The most novel finding of this work is that the combination of compliant wall and seepage condition markedly enhances wall shear stress in comparison with the combination of rigid wall and seepage condition. Namely, in seepage-outlet-based hemodynamics modeling, wall shear stress can be increased by wall compliance. This result is quite different from those results obtained by a traditional approach that a constant or time dependent pressure is specified using fluid-structure interaction. The results based on the traditional approach indicate that wall shear stress can be decreased by wall compliance, which can be found in many researches [25,26,27]. However, it has become widely accepted that low wall shear stress contributes to atherogenesis [28, 29]. A low level of wall shear stress connects with aneurysm rupture. As an important and underlying factor, it may degenerate endothelial cells and make the aneurismal wall fragility [30, 31]. Hence, it seems that wall compliance does not have a positive impact on wall shear stress according to the traditional approach. Therefore, there will be contradiction if the traditional approach is employed in hemodynamics modeling. Fortunately, it is found that the contradiction can be solved if seepage-outlet-based hemodynamics modeling is used. This work shows that wall compliance actually makes wall shear stress increase, provided that microcirculation is prescribed at an outlet as a seepage condition. High wall shear stress can effectively avoid atherogenesis. Furthermore, it also explains that microcirculation plays an important role in regulating wall shear stress. The contribution of this finding indicates that wall compliance is advantageous to maintain health. As well known, the function of tissues is related to the result of the life optimization. It means that biological tissues adapt themselves to changes in the mechanical environment.

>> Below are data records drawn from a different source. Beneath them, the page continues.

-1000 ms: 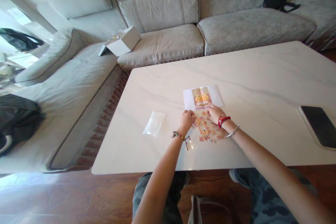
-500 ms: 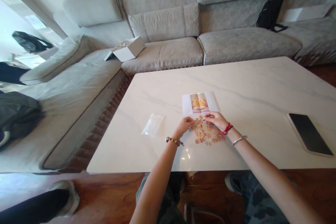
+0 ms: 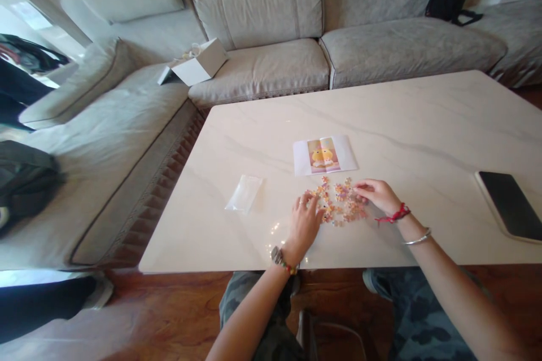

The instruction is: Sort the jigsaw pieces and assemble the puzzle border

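Small orange, yellow and pink jigsaw pieces [image 3: 341,192] lie in a loose pile on a white, grey-veined table [image 3: 402,124]. The left hand [image 3: 305,223], its fingers bent and slightly parted, covers the pile's left side; the right hand [image 3: 381,196] has thumb and forefinger close together at the right edge. Whether either grips a piece cannot be told. Just beyond lies a creased white printed sheet [image 3: 324,155]; a clear plastic bag [image 3: 244,194] lies to the left, a black-screened phone [image 3: 513,203] well to the right. Behind, a grey sofa [image 3: 262,67] bears a white box [image 3: 201,66].
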`<state>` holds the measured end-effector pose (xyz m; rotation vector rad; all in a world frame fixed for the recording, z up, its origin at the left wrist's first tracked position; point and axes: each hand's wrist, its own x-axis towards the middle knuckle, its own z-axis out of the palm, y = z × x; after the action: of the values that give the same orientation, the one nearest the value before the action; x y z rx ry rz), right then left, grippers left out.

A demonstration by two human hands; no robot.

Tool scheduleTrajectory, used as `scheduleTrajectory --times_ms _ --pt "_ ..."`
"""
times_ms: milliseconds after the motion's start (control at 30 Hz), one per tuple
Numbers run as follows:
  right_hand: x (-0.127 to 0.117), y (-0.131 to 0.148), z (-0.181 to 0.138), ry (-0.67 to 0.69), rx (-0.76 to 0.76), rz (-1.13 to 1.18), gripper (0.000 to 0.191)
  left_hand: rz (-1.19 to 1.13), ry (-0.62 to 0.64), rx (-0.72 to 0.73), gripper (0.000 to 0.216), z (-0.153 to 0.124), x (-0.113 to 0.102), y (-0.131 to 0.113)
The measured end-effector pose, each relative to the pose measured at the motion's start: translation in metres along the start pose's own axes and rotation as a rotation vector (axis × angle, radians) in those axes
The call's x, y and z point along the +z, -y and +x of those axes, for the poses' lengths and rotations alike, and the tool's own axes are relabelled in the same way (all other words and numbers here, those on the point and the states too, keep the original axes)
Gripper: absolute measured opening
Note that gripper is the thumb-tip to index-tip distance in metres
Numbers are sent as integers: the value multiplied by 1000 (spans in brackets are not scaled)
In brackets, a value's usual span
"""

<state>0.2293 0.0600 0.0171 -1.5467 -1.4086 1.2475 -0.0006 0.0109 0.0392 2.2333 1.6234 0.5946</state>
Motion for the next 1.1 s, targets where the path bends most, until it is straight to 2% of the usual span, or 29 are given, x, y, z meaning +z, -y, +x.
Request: scheduleTrajectory --times_ms 133,200,367,500,567,700,800,867,967,1033,1100 --pt "-40 -25 5 -41 29 -229 17 147 82 129 25 -46 9 -6" --pt "-46 -31 7 -67 37 -348 13 159 64 97 20 -55 14 1" --pt "-41 -30 8 -203 -56 -601 11 82 -21 -31 19 -38 14 32" --pt "-30 -12 7 -264 -217 -708 14 64 -45 -51 22 -17 10 49" --pt "-16 3 12 -181 -329 -712 16 62 -45 -42 23 -14 10 49" --pt "26 29 35 165 -510 -786 25 74 2 -8 23 -24 13 43" --pt "49 36 54 327 -577 -878 15 62 36 9 24 -33 14 38" --pt "56 36 61 357 -618 -922 8 38 58 25 22 -35 14 37" --pt "59 36 64 354 -655 -961 7 8 70 17 20 -33 15 34" --pt "54 38 60 335 -674 -964 10 -4 70 -2 20 -31 16 32" --pt "41 39 53 258 -689 -920 13 -13 78 -11 19 -30 18 31"
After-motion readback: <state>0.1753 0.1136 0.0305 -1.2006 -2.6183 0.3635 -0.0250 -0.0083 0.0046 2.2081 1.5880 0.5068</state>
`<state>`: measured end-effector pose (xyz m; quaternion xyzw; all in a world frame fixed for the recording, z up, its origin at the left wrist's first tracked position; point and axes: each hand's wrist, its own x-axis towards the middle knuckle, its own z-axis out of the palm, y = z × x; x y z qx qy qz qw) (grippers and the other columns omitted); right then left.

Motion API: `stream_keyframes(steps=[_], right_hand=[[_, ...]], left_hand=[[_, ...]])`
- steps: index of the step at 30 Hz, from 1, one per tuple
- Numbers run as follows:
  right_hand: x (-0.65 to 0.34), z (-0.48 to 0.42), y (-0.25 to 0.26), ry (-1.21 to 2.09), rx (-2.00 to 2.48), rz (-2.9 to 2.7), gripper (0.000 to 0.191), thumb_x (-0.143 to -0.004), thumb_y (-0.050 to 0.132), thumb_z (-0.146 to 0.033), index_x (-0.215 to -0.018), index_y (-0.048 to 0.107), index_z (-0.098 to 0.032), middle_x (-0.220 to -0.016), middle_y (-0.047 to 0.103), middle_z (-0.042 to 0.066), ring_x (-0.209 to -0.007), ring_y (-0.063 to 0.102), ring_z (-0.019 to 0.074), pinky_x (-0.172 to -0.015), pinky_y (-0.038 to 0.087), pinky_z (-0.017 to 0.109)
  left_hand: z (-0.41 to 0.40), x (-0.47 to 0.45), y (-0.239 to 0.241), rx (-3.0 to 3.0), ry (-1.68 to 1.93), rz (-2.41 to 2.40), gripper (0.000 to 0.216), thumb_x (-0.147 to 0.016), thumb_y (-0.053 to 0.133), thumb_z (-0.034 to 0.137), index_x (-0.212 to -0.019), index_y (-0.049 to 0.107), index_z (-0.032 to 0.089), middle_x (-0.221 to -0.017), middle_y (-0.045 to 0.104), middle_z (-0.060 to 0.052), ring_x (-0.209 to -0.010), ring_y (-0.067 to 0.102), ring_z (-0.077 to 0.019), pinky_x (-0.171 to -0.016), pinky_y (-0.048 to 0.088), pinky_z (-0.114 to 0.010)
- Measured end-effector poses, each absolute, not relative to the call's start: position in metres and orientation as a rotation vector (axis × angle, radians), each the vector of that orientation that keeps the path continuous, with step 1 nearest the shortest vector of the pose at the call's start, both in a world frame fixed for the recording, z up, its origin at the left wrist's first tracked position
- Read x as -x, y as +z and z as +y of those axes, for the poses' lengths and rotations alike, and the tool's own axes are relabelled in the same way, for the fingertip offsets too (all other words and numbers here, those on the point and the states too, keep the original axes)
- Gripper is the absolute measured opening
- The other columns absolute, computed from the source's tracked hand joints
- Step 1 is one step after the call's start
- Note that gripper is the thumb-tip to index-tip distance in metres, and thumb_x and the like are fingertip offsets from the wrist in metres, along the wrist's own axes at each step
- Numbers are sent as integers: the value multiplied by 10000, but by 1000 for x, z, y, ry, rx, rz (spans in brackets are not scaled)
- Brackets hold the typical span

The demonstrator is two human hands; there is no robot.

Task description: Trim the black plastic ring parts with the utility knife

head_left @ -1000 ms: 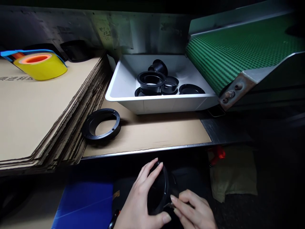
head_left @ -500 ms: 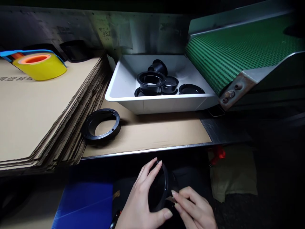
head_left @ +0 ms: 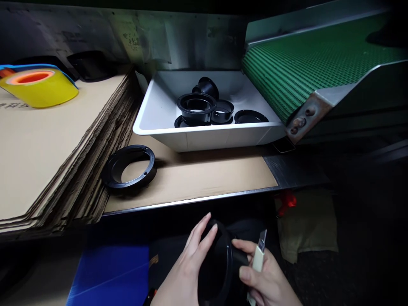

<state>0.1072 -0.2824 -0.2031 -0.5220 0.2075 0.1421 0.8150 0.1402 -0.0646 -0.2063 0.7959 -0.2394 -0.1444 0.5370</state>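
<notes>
My left hand (head_left: 186, 267) is closed around the flange of a black flanged ring (head_left: 229, 263), which stands on edge below the table's front edge. In my right hand (head_left: 270, 276) is a utility knife (head_left: 258, 258) with a pale handle, its blade out and pointing up, away from the ring. The index finger of that hand touches the ring's outer side. Another black ring (head_left: 149, 172) rests on the cardboard-covered table, leaning against the cardboard stack. The lower part of the held ring is dark and partly cut off by the frame.
A white bin (head_left: 210, 138) with several black rings stands at the back. Right of it a green conveyor belt (head_left: 306, 63) slopes down, ending in a metal bracket. Left is a cardboard stack (head_left: 63, 140) bearing a yellow tape roll (head_left: 44, 93). A blue panel (head_left: 117, 263) is below.
My right hand has turned the knife blade upward and away from the ring, and its fingers have moved to the ring's side. The view has shifted slightly right.
</notes>
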Motion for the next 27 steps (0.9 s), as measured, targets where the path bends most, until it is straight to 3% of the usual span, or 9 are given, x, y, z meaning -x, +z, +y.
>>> stream_keyframes(steps=[3,6,9,11,22,24,27], right_hand=[[-114,-294,-204,289,1453,181,607,-684,934,-571,-1179,826,-238,-975,789,128,-923,775,281,-859,652,394],[-123,-310,-207,160,1745,-148,528,-840,824,-559,-1303,775,-309,-1235,749,147,-1058,758,284,-897,642,338],[-127,-316,-202,61,1832,-319,363,-1046,615,-362,-1399,688,-408,-1080,736,54,-934,737,167,-834,614,229],[-128,-314,-198,35,1857,-387,427,-1063,564,-226,-1421,653,-442,-997,710,13,-899,711,127,-833,588,201],[-127,-313,-204,-21,1879,-517,510,-1034,557,-150,-1469,621,-410,-886,653,33,-768,663,153,-674,565,256],[-127,-313,-205,-38,1865,-548,525,-1031,555,-139,-1484,608,-398,-874,640,35,-751,657,155,-664,568,265],[-125,-313,-205,-91,1872,-597,594,-1002,551,-79,-1512,578,-383,-878,626,40,-739,652,154,-643,567,263]], left_hand=[[-61,-142,-202,-1913,-274,-532,574,-1046,571,444,-1596,411,476,-1695,318,-63,-1579,325,-334,-1246,351,-547],[-59,-144,-199,-1954,-233,-475,476,-1083,487,335,-1541,511,463,-1653,393,-69,-1555,376,-330,-1236,371,-540],[-57,-145,-198,-1956,-208,-480,507,-1057,542,301,-1536,515,465,-1642,414,-71,-1546,387,-347,-1232,370,-549],[-56,-146,-199,-1956,-196,-488,512,-1059,536,284,-1537,510,468,-1636,424,-69,-1540,399,-343,-1228,375,-550],[-56,-145,-198,-1980,-233,-516,533,-1067,516,332,-1573,447,485,-1678,333,-61,-1568,340,-347,-1253,340,-558],[-56,-146,-201,-1965,-238,-564,650,-999,638,417,-1600,399,479,-1690,299,-68,-1565,333,-374,-1249,340,-569],[-58,-146,-204,-1943,-228,-624,1046,-744,882,493,-1632,331,456,-1703,250,-90,-1557,313,-434,-1231,344,-607]])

Although arteries exhibit viscoelastic characteristics, the assumption of linear-elasticity is made for computational convenience and it is sufficient in most physiologic and pathophysiologic cases [24]. The most well used arterial wall constitutive equation is based on linear elastic, incompressible and isotropic assumptions, which are widely recognized as an appropriate method for wall mechanics in the physiological range of intra-arterial pressures [32]. In fact, these assumptions do not change the displacement profiles of vascular wall. However, the maximum displacement using the viscoelastic model is smaller than the one with the linear elastic model with finite strain. Thus, the maximum wall shear stress is smaller for the viscoelastic model than for the linear elastic models [33]. It should be suggested that the mechanics of nonlinear and anisotropic wall is considerably required for improving the model precision. Therefore, it should be pointed out that this is a methodological paper using an idealised geometry. We will intend to apply this to patient-specific vascular geometries and thus provide some comparison with physiological curves for further validating the accuration.

Conclusions

This investigation provides the valuable study of hemodynamics under physiological and realistic boundary conditions. The effects of wall compliance on flow patterns in hemodynamics modeling based on a seepage outlet boundary condition are detailedly discussed. Under the seepage outlet condition, wall compliance leads to the increase of wall shear stress in contrast to rigid wall, which is the novelty of this work, contrary to the traditional result that wall compliance makes wall shear stress decrease when a constant or time dependent pressure is specified at an outlet. At this point, this work proves that wall compliance positively affects wall shear stress. Certainly, it should be noted that these results are obtained based on an idealised model. The results of real model simulations should be further verified. This methodology in this paper could be used in future work.